* Work required
In the records below, begin at the line containing "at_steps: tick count" and end at the line containing "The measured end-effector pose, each"; quote every line in that span exactly, including both boundary lines, and no others.

* Excerpted records
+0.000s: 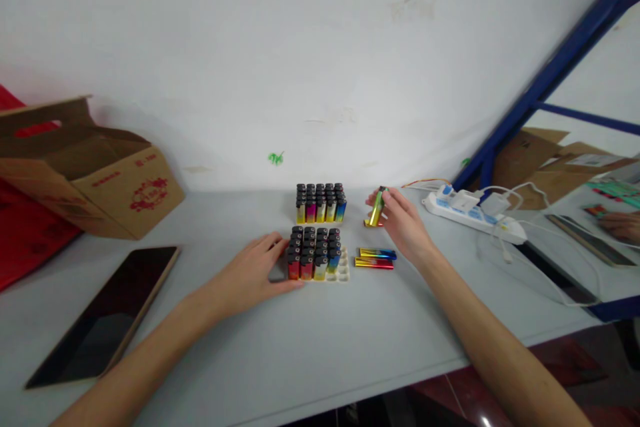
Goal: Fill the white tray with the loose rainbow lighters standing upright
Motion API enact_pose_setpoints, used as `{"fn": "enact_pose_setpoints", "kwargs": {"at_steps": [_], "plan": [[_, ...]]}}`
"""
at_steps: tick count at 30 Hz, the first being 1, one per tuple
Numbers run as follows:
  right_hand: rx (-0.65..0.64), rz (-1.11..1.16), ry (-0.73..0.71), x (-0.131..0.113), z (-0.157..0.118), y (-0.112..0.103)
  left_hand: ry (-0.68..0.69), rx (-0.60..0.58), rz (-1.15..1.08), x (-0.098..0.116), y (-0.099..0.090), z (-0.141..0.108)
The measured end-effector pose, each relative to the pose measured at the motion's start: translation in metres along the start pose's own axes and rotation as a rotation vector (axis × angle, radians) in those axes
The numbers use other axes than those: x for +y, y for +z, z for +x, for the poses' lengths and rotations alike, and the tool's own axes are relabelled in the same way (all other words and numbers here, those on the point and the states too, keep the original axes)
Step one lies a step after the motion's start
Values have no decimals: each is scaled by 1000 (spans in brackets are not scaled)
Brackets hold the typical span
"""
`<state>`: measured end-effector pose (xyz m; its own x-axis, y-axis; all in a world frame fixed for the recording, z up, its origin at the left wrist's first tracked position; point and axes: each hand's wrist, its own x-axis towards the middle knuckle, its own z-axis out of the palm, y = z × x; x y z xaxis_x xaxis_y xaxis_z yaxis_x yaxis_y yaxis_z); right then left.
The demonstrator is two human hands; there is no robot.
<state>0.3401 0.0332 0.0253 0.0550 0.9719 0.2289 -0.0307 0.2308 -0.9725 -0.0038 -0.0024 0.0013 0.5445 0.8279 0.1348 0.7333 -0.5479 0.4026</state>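
My right hand [400, 217] pinches a yellow-green lighter [377, 207], held tilted above another lighter lying on the table. My left hand [260, 267] rests at the left side of the front tray [343, 273], thumb and fingers spread around its left corner. Upright lighters [307, 265] with black tops fill most of that tray, while cups on its right side show bare. Behind it stands a second block of upright lighters [321, 205]. Between the front tray and my right forearm lie a blue-yellow lighter [377, 253] and a red-yellow lighter [375, 263].
A cardboard box [125, 190] and a dark tablet [105, 313] are on the left of the table [300, 347]. On the right lie a white power strip [475, 217] with cables and a dark phone-like object [555, 273]. Past the blue frame [540, 90], another person's hand shows.
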Motion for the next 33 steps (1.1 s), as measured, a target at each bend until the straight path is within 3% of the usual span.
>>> {"fn": "enact_pose_setpoints", "kwargs": {"at_steps": [7,13,16,28,33], "plan": [[-190,79,98,-6,-17,25,4,-13,4,0,1,0],[-120,-453,-200,2,-30,32,3,-13,-21,1,-1,0],[-128,-587,-247,4,-33,36,-5,-13,-23,3,-2,0],[-155,-615,-206,12,-33,43,8,7,-7,0,-1,-1],[-262,-576,-232,2,-37,44,-3,-13,-16,1,-1,-1]]}}
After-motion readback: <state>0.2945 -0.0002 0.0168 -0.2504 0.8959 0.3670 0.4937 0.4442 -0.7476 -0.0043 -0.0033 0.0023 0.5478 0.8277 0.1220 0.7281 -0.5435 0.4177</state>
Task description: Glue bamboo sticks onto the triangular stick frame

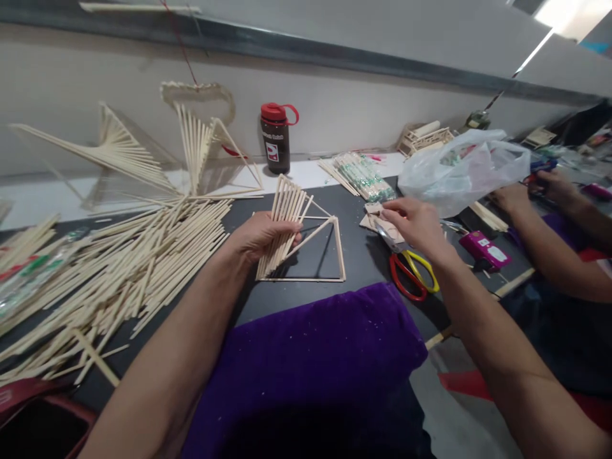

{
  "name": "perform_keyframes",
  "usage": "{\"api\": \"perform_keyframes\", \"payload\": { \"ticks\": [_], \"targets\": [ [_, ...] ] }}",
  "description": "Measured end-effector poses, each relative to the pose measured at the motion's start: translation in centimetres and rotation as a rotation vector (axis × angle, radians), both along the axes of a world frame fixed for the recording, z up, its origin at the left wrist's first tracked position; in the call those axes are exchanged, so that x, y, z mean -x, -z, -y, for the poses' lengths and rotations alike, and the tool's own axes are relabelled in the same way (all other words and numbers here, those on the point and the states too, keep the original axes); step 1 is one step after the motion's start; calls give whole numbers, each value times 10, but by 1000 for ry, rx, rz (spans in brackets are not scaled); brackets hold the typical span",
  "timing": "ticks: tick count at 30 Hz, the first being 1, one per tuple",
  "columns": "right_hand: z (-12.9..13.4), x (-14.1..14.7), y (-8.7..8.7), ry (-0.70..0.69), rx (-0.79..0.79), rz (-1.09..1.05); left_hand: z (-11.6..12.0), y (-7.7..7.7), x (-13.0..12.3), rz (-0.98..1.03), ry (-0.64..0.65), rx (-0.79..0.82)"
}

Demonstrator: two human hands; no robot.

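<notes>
My left hand [265, 236] is wrapped round the slanted row of thin sticks on a small wooden stick frame [340, 248]. The frame stands on the dark tabletop, with a square base and sloping sides. Over to the right, my right hand [418, 226] has its thumb and fingers pinched together above some small cardboard pieces [370, 220]. Whatever is between those fingertips is too small to make out. Scissors [407, 280] with red and yellow handles lie just below that hand, their blades partly over the cardboard.
Loose wooden sticks [157, 255] are heaped at the left. Behind stand finished stick models [194, 153] and a dark bottle [277, 143] with a red lid. Bagged sticks [366, 175], a white plastic bag [459, 172] and a purple device [485, 250] lie rightward, near another person's arms [545, 236].
</notes>
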State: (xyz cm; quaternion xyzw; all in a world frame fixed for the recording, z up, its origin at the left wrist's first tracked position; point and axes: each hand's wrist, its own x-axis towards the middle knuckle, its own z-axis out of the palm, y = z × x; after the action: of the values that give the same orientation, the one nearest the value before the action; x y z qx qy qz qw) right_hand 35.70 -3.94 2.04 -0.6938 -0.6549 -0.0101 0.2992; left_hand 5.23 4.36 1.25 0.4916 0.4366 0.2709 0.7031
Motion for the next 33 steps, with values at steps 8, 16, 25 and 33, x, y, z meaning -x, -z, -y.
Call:
{"api": "perform_keyframes", "payload": {
  "ticks": [8,16,25,33],
  "targets": [
    [-86,76,9,-363,121,-762,2,-4,-3,-23,-4,-2],
    [-101,95,25,-401,205,-987,1,-2,-3,-54,-10,-21],
    [-100,99,32,-439,202,-1052,1,-1,-3,-46,-25,-26],
    [-97,99,31,-444,209,-1020,0,1,-3,-43,-47,-28]
  ]
}}
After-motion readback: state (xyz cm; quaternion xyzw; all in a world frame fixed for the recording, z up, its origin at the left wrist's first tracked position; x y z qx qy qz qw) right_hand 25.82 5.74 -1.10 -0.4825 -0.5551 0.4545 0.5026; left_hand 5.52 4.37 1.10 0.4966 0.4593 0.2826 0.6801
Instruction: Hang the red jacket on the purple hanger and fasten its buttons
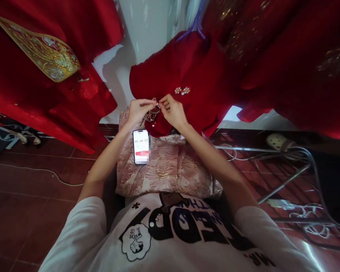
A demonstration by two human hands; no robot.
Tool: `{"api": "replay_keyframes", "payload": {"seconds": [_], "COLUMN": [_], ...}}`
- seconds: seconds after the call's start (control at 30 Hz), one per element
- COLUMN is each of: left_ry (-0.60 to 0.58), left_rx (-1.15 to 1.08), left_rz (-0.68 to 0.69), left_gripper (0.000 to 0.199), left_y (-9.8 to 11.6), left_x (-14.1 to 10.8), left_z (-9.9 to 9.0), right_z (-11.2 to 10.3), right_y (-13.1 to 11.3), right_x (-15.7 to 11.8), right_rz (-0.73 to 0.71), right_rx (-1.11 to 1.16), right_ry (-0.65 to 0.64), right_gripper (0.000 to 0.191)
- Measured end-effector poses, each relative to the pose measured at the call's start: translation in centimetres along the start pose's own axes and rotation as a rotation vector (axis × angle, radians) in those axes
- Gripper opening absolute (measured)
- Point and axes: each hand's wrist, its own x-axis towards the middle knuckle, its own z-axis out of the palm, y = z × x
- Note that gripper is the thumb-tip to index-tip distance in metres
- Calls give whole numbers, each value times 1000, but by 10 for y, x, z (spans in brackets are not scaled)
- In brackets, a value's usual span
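Note:
A red garment (pixel 204 79) hangs in front of me on a purple hanger (pixel 197 22). On its front sits a flower-shaped pearl ornament (pixel 182 90). Just below and left of that, my left hand (pixel 140 110) pinches one side of a beaded ornament with dangling pearl strands (pixel 152 114). My right hand (pixel 172 111) meets it from the other side, thumb and fingertips closed on the same ornament. The fingertips of both hands nearly touch, and they hide part of the beadwork. Whether the ornament is fixed to the red cloth I cannot tell.
Pink-gold brocade fabric (pixel 170 166) covers my lap, with a phone (pixel 141 147) showing a running timer on it. Red embroidered garments (pixel 96 22) hang left and right. Cables (pixel 311 215), metal bars and a pale clog (pixel 280 142) lie at right; heeled shoes (pixel 31 139) stand at left.

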Motion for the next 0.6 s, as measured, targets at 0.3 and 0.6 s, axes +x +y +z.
{"api": "replay_keyframes", "payload": {"seconds": [0.3,0.6], "left_ry": [21,-225], "left_rx": [-159,19], "left_rz": [-118,-257], "left_gripper": [21,24], "left_y": [-6,-3], "left_x": [1,-30], "left_z": [9,-4], "right_z": [-4,-38], "right_y": [4,5], "right_x": [4,-21], "right_rz": [-56,65], "right_rx": [26,107], "right_ry": [-31,-190], "right_gripper": [6,16]}}
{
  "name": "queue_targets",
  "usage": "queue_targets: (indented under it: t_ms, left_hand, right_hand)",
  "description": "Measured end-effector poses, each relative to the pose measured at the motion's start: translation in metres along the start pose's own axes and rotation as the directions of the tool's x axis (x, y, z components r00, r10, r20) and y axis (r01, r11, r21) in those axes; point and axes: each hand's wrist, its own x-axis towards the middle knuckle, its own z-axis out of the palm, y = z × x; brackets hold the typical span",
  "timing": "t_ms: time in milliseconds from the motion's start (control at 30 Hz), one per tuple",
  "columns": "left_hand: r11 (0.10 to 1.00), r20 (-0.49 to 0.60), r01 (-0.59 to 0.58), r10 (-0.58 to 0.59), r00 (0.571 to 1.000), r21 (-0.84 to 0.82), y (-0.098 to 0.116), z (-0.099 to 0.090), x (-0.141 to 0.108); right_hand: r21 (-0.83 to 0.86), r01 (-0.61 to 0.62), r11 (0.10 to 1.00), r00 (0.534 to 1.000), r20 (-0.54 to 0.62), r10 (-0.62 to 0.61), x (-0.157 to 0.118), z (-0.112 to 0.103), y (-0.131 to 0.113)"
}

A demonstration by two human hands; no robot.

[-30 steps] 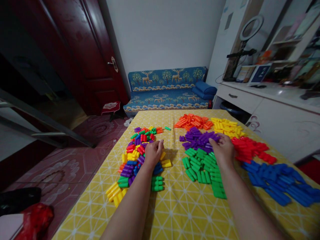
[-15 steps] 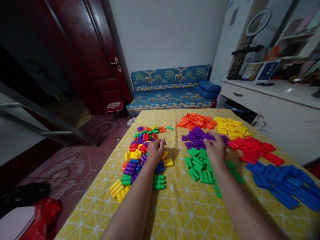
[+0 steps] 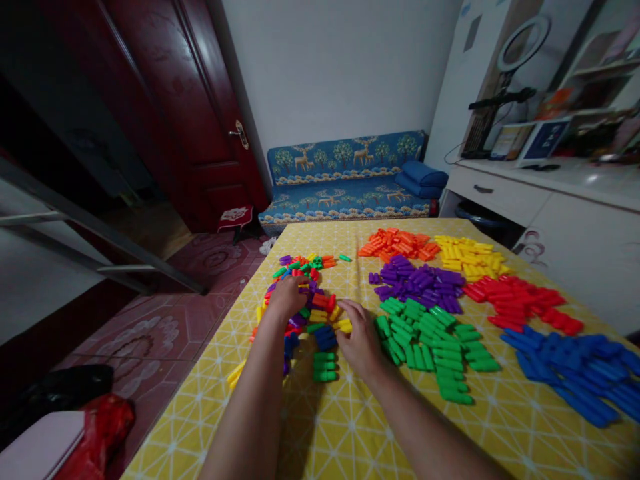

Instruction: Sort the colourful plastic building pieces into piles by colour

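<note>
Yellow tablecloth [image 3: 345, 427] — mixed blocks [image 3: 320, 301] | blue sofa [image 3: 345, 180], dark-red door [image 3: 165, 100] beyond | right fingers [image 3: 354, 309] spread | left fingers [image 3: 298, 282] — cannot tell

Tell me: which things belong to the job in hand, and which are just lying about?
In the job, it seems: left hand, right hand, mixed pile, orange pile, yellow pile, purple pile, green pile, red pile, blue pile.

Lying about: sofa, stool, red bag.

Blue deer-print sofa [image 3: 345, 180] near dark-red door [image 3: 175, 113]; ring light [image 3: 505, 57]

Home room | patterned sofa [image 3: 345, 183] | wooden door [image 3: 185, 127] | drawer cabinet [image 3: 565, 227]
</note>
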Motion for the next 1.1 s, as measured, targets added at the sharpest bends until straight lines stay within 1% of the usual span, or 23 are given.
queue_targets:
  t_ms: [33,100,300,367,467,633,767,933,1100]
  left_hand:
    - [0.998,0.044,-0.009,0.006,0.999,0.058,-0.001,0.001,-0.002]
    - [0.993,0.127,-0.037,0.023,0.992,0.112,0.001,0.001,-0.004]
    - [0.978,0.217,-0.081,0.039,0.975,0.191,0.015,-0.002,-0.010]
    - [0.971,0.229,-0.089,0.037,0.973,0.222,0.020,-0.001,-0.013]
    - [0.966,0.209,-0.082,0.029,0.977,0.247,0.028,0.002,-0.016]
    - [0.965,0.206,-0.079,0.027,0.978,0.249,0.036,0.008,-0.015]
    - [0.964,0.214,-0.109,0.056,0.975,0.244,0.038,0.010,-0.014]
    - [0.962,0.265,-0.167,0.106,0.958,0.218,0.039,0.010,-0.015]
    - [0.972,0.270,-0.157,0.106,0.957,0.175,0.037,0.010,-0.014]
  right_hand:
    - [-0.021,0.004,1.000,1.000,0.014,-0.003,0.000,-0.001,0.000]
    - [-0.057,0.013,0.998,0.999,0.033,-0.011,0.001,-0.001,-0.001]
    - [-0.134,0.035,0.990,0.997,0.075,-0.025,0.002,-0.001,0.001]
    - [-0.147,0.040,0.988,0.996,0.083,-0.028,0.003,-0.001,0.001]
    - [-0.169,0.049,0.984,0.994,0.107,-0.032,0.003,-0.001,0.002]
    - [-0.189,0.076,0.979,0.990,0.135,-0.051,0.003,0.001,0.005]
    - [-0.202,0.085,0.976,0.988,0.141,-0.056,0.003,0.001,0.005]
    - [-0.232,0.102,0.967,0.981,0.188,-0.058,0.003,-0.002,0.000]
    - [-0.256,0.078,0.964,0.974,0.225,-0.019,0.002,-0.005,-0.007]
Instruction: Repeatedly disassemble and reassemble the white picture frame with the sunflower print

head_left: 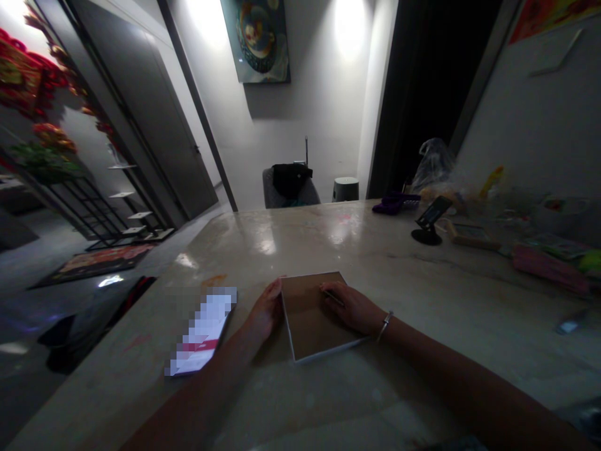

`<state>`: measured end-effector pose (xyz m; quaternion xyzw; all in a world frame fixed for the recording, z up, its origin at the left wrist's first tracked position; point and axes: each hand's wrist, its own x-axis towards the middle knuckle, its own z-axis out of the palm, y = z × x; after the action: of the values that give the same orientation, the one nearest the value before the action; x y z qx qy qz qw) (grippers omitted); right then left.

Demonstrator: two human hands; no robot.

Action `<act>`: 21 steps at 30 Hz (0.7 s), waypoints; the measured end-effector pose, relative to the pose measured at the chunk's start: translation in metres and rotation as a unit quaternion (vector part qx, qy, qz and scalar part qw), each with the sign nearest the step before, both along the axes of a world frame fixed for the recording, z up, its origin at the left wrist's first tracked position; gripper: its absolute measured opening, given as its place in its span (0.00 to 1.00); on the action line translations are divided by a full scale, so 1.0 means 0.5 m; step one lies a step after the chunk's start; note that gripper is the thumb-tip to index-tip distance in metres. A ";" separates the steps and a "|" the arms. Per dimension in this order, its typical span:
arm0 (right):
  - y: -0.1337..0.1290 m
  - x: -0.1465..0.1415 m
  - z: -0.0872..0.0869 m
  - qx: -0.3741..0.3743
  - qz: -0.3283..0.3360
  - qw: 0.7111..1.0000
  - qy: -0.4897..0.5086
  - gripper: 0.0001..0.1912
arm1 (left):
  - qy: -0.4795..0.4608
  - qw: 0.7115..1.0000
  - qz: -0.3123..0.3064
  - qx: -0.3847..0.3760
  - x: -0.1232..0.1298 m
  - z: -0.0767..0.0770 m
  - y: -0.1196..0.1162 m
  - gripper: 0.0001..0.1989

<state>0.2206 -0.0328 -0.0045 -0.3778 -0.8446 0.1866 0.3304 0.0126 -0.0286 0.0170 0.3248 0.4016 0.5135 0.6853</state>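
A long, polished stone-look counter (263,250) fills the middle of the scene and runs toward a pale far wall, where a framed painting (256,41) hangs above a chair (286,194) with dark cloth draped over its back. To the far left stand a grey door (150,125) and a black metal shelf (89,207) hung with red and green decorations, with a patterned floor mat (94,263) below them. The far right of the counter holds a clear plastic bag (436,166), a purple object (394,202), a black phone stand (429,219), a wooden frame (472,236) and a pink packet (549,269).

Near the person, a flat rectangular item (201,332) lies left of the 2 hands. Its surface is pixelated, so no writing can be read apart from a red band across it. A brown square board (310,316) with a white edge sits on the counter between the hands, slightly rotated.

Both forearms reach in from the near side. The left hand (265,310) is open, resting against the board's left edge. The right hand (352,307), wearing a silver bangle (384,326), lies on the board, its fingers closed around a thin pen (333,297), which touches the brown surface.
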 end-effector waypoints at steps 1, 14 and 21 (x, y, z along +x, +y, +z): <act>0.000 -0.001 0.000 0.003 -0.007 1.000 0.001 0.16 | -0.002 1.000 -0.013 0.000 0.000 0.000 -0.001 0.17; 0.036 0.022 -0.016 0.018 -0.118 0.993 0.007 0.15 | 0.019 0.978 -0.205 -0.041 -0.013 -0.022 -0.016 0.17; 0.031 0.023 -0.001 -0.001 -0.091 0.996 0.003 0.17 | 0.010 0.965 -0.263 0.001 -0.018 -0.017 -0.017 0.26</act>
<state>0.2319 -0.0174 -0.0052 -0.4526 -0.8057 0.1577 0.3482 0.0034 -0.0369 0.0083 0.4244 0.3086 0.3125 0.7918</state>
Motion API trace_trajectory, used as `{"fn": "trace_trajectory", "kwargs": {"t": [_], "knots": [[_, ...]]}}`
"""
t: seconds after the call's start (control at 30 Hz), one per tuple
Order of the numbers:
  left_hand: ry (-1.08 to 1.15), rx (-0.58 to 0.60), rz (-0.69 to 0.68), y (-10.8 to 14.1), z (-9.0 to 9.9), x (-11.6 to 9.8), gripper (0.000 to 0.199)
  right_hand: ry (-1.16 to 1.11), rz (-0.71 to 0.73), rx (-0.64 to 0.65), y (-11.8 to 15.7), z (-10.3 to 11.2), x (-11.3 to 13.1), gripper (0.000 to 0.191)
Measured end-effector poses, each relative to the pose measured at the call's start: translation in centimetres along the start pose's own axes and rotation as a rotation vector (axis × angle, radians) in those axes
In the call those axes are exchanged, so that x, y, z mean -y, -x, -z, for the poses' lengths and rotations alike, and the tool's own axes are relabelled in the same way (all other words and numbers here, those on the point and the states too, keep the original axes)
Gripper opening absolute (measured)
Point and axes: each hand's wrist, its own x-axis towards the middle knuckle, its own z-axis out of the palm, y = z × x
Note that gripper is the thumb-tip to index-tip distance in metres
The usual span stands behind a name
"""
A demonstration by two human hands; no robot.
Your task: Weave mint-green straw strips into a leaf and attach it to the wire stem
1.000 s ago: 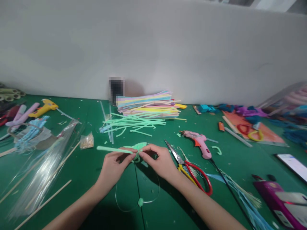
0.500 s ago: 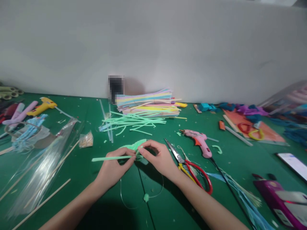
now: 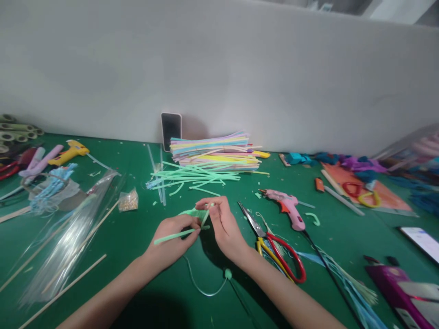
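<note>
Your left hand [image 3: 176, 233] pinches a light green strip [image 3: 172, 237] between thumb and fingers, its long end slanting out across the hand. Your right hand [image 3: 224, 224] brings thumb and fingertips together on a tilted green tip [image 3: 205, 220] just beside it; you cannot tell whether both are one piece. Below your hands, a clear cord [image 3: 203, 292] curves to a small green bead [image 3: 228, 274]. Red-and-yellow-handled scissors [image 3: 264, 235] and a pink glue gun [image 3: 290, 209] lie on the worktop [image 3: 353, 244] near your right hand.
</note>
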Motion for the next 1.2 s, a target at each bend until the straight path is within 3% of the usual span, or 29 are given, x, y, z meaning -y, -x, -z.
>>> {"fn": "trace_trajectory", "kwargs": {"t": [0.23, 0.37, 0.6, 0.9, 1.1, 1.2], "knots": [[-0.036, 0.018, -0.014, 0.1, -0.1, 0.1, 0.013, -0.261, -0.053, -0.13, -0.4, 0.1, 0.1, 0.018], [-0.046, 0.029, -0.01, 0.1, 0.1, 0.2, 0.012, -0.136, -0.115, -0.085, -1.5, 1.6, 0.0, 0.027], [-0.047, 0.024, -0.026, -0.1, -0.1, 0.5, 0.013, -0.13, -0.211, -0.224, -3.3, 4.5, -1.6, 0.029], [-0.072, 0.013, -0.053, 0.4, 0.0, 0.5, 0.016, -0.242, -0.302, -0.321, -3.4, 4.7, -3.0, 0.034], [-0.245, -0.097, -0.196, 0.6, 1.2, 0.5, 0.016, -0.263, -0.32, -0.339, -3.4, 5.4, -3.7, 0.032], [-0.209, -0.097, -0.117, 0.4, 1.3, 0.6, 0.016, -0.259, -0.317, -0.341, -3.3, 5.5, -3.5, 0.032]]}}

* Answer to this problem
at_steps: tick count at 30 Hz, the first being 1, one per tuple
Numbers run as follows:
  right_hand: rx (-0.65..0.64), rz (-1.11..1.16), ry (-0.73..0.71), x (-0.131..0.113), z (-0.157..0.118), y (-0.112..0.103)
  left_hand: ry (-0.68..0.69), rx (-0.60..0.58), rz (-1.15..1.08), x (-0.098..0.116), y (-0.099..0.090), z (-0.141..0.108)
The measured end-effector pose, each relative to the pose measured at the motion's start: translation in metres along the start pose's own axes and rotation as a rotation vector (axis × angle, radians) in those axes

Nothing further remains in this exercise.